In a recent study published in the Proceedings of the National Academy of Sciences USA, researchers at the Icahn School of Medicine at Mount Sinai used lipid nanoparticles (LNPs) loaded with RNA encoding IL-4, a cell-to-cell signaling protein known as a cytokine, to target dysfunctional macrophages while simultaneously reducing inflammation and reactive oxygen species (ROS) in diabetic wounds.

ROS molecules are produced naturally in the body during various metabolic processes and play roles in cell signaling and immune responses. However, excessive ROS production can lead to oxidative stress, causing damage to cells, proteins, and DNA. This stress is associated with various diseases and conditions, including inflammation and aging.
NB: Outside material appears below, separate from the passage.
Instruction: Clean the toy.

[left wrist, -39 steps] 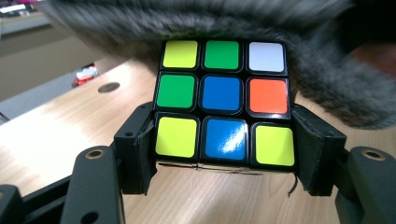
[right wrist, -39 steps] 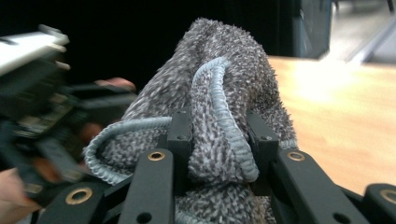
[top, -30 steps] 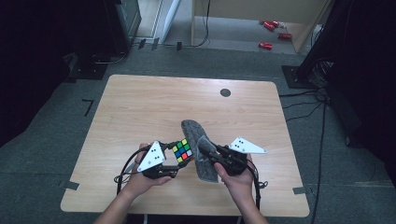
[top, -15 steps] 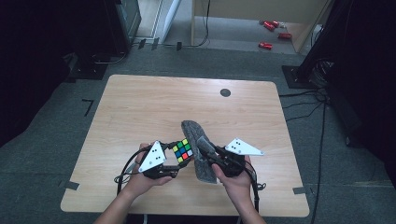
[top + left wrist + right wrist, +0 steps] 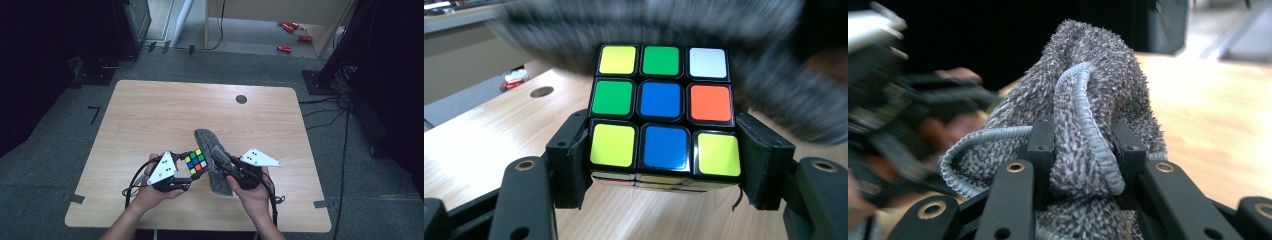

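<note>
Between the black jaws of the left gripper (image 5: 663, 165) sits a puzzle cube (image 5: 663, 112), clamped by its lower layer so that the coloured face of yellow, green, white, blue and orange tiles stands clear above the pads. The right gripper (image 5: 1083, 150) has its jaws closed on a bunched fold of grey cloth (image 5: 1088, 100), the stitched pale-blue hem running up between the pads. In the high view the left gripper (image 5: 181, 176) holds the cube (image 5: 195, 162) above the near edge of the table (image 5: 150, 115), and the cloth (image 5: 212, 157) hangs from the right gripper (image 5: 231, 167) right beside it, its bulk touching or all but touching the cube's right side.

The work in hand looks like wiping the cube with the cloth. To do it well, the left grip should stay firm and low, since only the bottom layer is pinched and a hard sideways push could twist an upper layer or lever the cube out. The cloth is better drawn across the open face in light strokes toward the left gripper's pads, not away from them. The hem is stiff, so the fluffy part should meet the tiles. Turning the left wrist would offer each side in turn, with the right hand kept near.
</note>
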Tool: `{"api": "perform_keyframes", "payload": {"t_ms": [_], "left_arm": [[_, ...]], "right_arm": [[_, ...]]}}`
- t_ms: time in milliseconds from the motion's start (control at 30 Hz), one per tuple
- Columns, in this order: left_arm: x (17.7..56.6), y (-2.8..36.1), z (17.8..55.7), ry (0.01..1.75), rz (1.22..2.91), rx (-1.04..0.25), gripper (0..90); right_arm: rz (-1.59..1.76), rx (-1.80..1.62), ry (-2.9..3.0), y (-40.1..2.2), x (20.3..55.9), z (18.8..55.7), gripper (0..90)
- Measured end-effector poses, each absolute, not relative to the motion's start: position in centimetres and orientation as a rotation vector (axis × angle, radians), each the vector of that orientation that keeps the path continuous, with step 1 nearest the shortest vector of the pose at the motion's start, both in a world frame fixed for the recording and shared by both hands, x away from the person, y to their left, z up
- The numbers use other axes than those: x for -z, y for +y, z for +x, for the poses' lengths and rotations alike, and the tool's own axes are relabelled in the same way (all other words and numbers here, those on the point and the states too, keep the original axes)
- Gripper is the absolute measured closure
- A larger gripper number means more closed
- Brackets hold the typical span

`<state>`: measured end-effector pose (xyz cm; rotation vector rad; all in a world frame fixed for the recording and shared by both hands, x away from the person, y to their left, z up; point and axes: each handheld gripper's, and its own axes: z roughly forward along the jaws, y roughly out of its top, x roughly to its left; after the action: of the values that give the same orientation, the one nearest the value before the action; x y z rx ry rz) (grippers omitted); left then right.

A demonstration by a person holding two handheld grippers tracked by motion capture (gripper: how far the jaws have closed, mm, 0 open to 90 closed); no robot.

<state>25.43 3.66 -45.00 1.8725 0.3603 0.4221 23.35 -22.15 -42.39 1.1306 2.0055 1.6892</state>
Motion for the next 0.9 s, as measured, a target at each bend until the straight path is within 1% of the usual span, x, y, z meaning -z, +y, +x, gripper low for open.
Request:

"In preclinical models, we basically showed the therapy's ability to reprogram pro-inflammatory macrophages into reparative ones, leading to improved wound healing outcomes," says Yizhou Dong, PhD. "Dysfunctional macrophages drive diabetic non-healing wounds, but we can reprogram them to stop the damage and instead help the healing process. We aim to promote faster and more effective wound closure by reprogramming these cells and modulating the inflammatory environment."